GOAL OF THE EXERCISE. As the answer, set down the lines below from the one containing "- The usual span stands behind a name" through the one containing "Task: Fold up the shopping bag", exactly and inclusively, and no others.

:::::

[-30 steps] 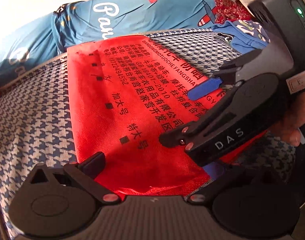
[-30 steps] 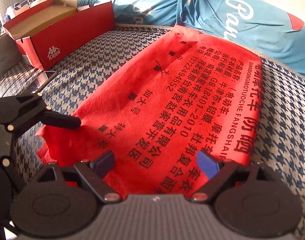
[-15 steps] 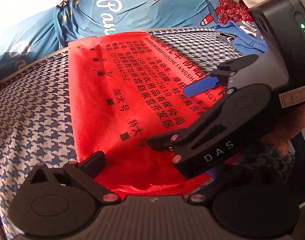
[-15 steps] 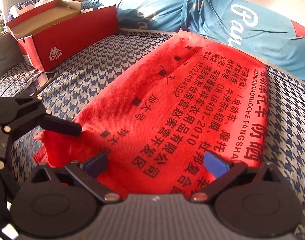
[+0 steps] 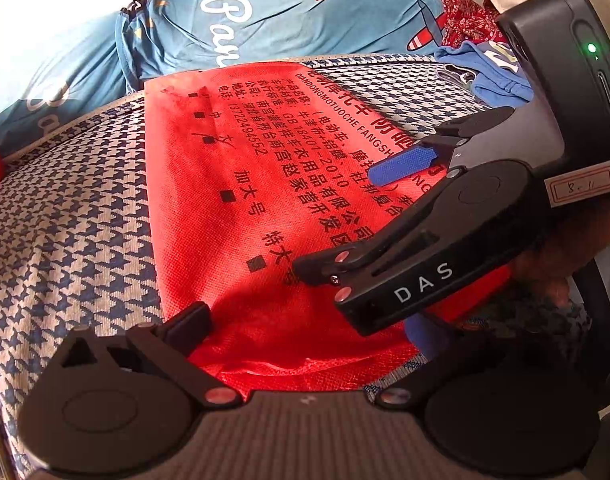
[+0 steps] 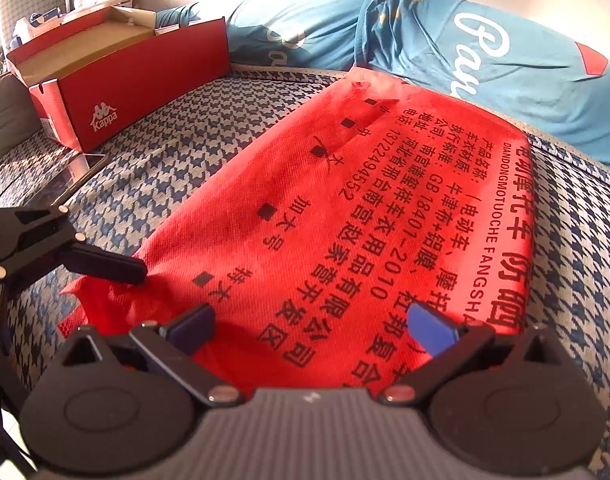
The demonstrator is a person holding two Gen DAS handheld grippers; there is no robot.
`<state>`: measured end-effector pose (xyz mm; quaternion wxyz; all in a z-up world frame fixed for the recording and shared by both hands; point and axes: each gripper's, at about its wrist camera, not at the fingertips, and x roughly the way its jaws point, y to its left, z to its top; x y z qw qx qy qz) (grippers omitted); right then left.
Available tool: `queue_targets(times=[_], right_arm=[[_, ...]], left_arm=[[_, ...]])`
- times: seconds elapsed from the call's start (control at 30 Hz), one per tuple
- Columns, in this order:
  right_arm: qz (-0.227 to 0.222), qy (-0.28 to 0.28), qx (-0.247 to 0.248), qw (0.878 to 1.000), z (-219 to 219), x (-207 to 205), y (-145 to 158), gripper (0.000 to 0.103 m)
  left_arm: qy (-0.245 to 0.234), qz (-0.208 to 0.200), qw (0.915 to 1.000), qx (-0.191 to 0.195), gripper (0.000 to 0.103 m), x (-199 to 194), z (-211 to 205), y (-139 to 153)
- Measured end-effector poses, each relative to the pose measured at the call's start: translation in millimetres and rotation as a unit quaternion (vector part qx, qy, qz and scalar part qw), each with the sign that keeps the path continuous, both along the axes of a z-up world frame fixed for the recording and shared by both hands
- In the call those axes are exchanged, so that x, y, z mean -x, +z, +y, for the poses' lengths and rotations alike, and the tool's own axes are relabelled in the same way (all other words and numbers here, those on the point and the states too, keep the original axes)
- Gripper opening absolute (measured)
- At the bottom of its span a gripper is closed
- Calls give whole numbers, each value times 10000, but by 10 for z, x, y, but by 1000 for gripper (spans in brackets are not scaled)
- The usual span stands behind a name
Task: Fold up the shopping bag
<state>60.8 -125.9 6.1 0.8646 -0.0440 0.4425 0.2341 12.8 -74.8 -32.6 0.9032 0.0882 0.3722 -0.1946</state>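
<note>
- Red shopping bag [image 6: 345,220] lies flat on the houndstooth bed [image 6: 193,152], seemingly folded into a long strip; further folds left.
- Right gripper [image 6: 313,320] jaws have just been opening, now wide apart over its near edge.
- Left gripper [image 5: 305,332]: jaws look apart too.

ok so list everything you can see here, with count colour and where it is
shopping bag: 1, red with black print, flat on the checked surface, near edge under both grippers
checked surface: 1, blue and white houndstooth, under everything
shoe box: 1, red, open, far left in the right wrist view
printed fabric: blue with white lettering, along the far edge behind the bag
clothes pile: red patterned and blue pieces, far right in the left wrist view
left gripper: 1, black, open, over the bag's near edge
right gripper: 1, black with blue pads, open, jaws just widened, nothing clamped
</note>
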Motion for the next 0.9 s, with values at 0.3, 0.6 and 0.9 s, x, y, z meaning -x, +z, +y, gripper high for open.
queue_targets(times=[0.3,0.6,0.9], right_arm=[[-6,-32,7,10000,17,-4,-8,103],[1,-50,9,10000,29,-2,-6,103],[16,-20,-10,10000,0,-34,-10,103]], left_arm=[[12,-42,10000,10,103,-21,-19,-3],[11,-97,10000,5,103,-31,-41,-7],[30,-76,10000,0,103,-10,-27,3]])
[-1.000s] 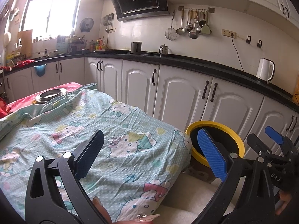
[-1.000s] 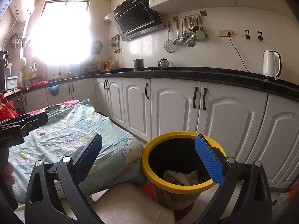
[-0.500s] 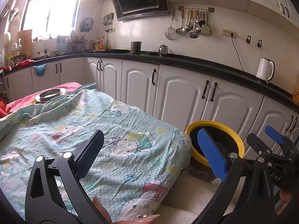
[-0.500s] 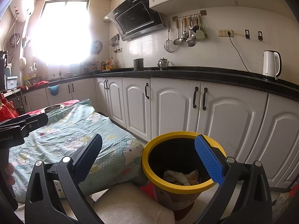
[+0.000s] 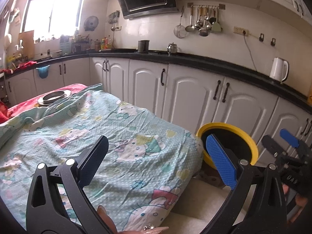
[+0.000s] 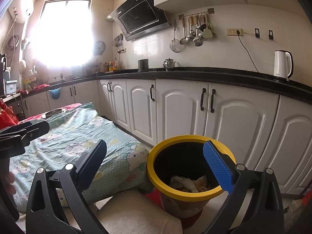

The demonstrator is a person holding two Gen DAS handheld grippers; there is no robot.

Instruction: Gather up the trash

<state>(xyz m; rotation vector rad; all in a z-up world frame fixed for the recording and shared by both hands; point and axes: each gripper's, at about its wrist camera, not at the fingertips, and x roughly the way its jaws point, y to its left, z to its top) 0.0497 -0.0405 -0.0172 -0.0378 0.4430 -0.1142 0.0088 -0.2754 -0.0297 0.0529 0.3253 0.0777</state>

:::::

ANSWER SPACE.
- The usual span stands behind a name
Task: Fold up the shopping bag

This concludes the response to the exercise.